=== Your goal ===
Counting only the lines below that contain the word "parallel", what is the total? Give it with no other words.

==========

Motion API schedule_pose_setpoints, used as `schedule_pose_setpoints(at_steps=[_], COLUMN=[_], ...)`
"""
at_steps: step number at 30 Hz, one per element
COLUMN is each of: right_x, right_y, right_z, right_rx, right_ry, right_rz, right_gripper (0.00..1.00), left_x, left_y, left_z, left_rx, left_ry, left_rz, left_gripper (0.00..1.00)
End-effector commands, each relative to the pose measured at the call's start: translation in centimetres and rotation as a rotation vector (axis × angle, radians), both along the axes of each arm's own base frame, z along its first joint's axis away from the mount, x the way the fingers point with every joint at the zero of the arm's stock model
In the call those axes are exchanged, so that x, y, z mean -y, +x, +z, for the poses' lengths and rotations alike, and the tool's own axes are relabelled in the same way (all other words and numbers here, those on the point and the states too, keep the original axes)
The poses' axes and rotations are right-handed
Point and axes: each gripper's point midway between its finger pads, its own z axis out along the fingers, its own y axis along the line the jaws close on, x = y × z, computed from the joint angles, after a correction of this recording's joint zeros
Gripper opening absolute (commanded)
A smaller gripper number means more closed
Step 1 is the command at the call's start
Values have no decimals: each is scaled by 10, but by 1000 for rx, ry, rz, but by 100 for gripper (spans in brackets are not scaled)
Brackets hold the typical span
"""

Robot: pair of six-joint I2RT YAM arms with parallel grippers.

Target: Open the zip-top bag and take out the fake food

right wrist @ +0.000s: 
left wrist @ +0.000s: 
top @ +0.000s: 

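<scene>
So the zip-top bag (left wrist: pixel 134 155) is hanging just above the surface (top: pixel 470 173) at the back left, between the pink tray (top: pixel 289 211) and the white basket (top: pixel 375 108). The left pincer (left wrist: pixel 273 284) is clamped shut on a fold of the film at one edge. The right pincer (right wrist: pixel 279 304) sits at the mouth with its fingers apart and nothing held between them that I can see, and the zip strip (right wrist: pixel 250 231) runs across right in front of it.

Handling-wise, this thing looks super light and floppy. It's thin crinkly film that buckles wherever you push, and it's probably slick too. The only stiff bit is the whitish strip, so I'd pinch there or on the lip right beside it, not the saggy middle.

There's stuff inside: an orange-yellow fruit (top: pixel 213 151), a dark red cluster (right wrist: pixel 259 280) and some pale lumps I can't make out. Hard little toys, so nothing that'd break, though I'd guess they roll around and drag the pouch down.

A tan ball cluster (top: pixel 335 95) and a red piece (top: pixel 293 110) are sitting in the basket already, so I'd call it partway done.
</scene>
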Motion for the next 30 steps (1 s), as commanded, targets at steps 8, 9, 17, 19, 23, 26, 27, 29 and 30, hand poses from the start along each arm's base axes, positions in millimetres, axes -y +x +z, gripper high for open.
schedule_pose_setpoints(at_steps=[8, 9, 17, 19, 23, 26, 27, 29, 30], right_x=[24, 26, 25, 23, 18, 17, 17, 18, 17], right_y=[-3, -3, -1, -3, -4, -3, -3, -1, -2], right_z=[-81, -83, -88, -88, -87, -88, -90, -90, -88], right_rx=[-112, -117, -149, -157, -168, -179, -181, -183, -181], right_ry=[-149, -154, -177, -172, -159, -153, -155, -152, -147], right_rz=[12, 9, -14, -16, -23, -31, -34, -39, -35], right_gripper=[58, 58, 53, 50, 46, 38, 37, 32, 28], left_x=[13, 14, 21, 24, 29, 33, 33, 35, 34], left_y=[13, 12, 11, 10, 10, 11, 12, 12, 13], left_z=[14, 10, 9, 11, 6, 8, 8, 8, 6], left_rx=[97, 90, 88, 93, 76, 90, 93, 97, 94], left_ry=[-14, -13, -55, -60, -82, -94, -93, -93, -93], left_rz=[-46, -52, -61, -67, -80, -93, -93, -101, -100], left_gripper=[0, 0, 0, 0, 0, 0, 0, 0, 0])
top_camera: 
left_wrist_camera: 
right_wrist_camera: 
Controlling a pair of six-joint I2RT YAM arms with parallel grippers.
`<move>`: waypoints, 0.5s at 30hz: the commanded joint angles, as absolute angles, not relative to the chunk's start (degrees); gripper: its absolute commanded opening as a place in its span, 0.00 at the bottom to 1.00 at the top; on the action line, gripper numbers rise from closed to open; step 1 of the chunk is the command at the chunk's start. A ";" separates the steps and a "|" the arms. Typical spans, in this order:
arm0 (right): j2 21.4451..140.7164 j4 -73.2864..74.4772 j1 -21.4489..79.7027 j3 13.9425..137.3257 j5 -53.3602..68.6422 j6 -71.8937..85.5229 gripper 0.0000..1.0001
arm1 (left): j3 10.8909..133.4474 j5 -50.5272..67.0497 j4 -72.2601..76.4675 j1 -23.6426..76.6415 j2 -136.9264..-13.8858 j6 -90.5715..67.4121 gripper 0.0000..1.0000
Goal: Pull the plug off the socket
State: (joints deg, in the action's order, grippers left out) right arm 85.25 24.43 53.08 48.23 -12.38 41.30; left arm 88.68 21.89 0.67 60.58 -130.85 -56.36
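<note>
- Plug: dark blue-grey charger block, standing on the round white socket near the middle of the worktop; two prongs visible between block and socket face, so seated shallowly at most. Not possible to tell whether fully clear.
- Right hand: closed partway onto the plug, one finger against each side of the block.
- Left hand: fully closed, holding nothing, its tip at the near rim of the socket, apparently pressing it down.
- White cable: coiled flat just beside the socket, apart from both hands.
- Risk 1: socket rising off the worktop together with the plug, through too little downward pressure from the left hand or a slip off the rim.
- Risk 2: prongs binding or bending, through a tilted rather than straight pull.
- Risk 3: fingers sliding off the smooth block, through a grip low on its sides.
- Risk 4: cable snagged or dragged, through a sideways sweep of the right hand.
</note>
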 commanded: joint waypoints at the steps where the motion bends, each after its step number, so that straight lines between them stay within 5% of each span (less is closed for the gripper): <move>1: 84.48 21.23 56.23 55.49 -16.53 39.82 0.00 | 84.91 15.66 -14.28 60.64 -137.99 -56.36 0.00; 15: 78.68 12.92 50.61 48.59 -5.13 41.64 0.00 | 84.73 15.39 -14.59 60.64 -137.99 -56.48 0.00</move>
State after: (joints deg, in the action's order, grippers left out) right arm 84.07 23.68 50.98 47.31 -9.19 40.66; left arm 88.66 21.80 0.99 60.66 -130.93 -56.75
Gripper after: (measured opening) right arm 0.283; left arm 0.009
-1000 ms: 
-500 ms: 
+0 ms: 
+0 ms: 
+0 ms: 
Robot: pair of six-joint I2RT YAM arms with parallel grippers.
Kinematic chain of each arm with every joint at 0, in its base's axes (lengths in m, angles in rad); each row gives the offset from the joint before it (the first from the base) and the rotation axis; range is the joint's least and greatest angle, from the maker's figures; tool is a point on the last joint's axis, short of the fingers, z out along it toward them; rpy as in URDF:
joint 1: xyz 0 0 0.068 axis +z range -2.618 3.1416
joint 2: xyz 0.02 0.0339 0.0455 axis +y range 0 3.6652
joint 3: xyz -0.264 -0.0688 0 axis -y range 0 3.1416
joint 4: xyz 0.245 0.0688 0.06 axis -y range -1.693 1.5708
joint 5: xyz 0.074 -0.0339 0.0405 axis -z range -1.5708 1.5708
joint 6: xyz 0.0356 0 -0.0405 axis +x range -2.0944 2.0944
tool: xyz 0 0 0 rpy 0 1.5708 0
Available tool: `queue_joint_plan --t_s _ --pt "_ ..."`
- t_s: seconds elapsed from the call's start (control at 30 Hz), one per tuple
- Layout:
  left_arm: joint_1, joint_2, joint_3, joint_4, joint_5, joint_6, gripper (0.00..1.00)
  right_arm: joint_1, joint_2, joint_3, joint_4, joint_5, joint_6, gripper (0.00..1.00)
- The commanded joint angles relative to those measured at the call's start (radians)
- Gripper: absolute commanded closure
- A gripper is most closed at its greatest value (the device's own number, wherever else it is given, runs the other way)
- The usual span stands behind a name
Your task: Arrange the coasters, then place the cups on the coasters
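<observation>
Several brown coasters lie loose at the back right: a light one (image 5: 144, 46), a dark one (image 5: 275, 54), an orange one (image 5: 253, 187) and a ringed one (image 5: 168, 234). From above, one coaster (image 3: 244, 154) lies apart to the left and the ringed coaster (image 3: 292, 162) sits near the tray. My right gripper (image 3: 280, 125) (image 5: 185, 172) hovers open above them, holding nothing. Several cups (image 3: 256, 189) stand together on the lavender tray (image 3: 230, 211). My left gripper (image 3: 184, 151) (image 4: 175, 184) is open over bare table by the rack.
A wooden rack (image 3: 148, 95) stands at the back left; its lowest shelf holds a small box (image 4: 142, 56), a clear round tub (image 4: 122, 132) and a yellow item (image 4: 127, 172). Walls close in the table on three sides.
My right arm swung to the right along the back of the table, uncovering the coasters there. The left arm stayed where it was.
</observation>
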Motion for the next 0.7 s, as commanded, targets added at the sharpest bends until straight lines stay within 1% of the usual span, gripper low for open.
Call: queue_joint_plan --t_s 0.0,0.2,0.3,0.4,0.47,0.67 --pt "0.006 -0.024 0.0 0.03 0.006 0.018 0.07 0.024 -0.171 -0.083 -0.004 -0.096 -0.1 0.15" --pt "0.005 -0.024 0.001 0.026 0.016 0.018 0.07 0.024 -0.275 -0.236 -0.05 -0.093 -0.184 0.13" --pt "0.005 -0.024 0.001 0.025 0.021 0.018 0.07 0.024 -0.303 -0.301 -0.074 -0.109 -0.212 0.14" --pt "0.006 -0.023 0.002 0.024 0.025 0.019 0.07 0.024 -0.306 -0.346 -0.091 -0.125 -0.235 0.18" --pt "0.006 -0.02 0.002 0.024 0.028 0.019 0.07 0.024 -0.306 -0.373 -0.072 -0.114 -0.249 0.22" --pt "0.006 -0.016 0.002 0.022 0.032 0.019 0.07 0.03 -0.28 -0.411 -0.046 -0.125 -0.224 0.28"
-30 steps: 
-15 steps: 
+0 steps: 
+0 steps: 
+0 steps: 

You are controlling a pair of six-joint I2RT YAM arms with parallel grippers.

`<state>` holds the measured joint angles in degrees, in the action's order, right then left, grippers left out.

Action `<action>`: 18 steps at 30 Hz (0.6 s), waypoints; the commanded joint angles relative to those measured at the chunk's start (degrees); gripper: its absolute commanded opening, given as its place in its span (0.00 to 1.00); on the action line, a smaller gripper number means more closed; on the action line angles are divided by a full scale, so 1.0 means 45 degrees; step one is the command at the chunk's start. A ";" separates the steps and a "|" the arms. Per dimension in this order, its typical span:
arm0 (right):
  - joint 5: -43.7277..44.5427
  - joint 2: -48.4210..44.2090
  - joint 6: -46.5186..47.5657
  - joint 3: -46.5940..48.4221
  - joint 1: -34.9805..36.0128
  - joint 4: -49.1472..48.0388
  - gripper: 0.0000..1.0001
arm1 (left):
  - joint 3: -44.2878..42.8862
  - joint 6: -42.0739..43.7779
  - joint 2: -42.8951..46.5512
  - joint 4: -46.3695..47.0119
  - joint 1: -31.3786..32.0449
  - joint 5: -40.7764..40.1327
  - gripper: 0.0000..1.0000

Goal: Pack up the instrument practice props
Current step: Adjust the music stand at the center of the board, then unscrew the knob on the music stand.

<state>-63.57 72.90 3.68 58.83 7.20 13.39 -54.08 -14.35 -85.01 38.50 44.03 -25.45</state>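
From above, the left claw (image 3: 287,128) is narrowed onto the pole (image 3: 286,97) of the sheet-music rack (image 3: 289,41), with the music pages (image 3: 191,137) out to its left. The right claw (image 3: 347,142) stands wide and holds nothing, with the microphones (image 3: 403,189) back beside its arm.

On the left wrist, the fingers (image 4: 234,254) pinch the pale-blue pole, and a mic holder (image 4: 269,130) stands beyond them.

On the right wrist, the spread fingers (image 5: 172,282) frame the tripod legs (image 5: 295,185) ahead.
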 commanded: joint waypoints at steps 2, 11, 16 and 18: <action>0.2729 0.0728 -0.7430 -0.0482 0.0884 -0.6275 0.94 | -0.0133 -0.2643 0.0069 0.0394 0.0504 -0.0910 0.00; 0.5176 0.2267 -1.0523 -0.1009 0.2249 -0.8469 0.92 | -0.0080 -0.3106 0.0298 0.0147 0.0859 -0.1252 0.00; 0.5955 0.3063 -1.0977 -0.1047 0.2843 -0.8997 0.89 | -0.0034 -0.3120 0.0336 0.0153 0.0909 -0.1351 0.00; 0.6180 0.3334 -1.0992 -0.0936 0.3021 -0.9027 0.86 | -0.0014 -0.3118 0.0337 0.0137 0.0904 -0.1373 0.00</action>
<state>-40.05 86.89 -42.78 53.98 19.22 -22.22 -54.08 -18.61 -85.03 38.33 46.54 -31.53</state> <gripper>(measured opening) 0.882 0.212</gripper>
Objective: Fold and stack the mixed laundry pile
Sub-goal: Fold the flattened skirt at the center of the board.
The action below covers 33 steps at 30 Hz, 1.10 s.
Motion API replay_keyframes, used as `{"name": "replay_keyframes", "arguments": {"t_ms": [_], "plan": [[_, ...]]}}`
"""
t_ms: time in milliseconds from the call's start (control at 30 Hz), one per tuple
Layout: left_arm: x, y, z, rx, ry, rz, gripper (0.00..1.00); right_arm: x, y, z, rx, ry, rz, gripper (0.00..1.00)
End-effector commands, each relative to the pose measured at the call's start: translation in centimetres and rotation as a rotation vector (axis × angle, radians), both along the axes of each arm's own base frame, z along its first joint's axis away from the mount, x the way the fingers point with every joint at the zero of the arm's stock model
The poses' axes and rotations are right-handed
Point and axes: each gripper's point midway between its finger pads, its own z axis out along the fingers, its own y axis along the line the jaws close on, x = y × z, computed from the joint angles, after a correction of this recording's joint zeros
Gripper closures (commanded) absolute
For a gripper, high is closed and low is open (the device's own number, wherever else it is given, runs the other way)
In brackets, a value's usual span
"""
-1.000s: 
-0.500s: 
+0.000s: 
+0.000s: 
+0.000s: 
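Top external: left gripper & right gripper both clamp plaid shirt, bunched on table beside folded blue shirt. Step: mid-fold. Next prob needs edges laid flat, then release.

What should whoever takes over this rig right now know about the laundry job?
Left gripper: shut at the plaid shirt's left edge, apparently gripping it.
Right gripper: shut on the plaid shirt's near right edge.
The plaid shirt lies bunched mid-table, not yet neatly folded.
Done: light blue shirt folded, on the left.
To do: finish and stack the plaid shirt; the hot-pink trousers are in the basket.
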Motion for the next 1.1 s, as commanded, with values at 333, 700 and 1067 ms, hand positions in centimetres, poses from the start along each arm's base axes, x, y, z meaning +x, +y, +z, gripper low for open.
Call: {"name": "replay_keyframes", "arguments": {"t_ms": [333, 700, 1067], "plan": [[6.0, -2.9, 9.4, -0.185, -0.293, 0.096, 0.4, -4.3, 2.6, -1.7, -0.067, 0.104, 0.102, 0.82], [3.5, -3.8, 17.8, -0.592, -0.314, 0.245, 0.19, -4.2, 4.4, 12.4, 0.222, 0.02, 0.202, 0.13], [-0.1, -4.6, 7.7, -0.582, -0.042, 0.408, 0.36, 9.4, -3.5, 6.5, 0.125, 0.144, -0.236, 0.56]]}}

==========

=== Exercise answer ===
4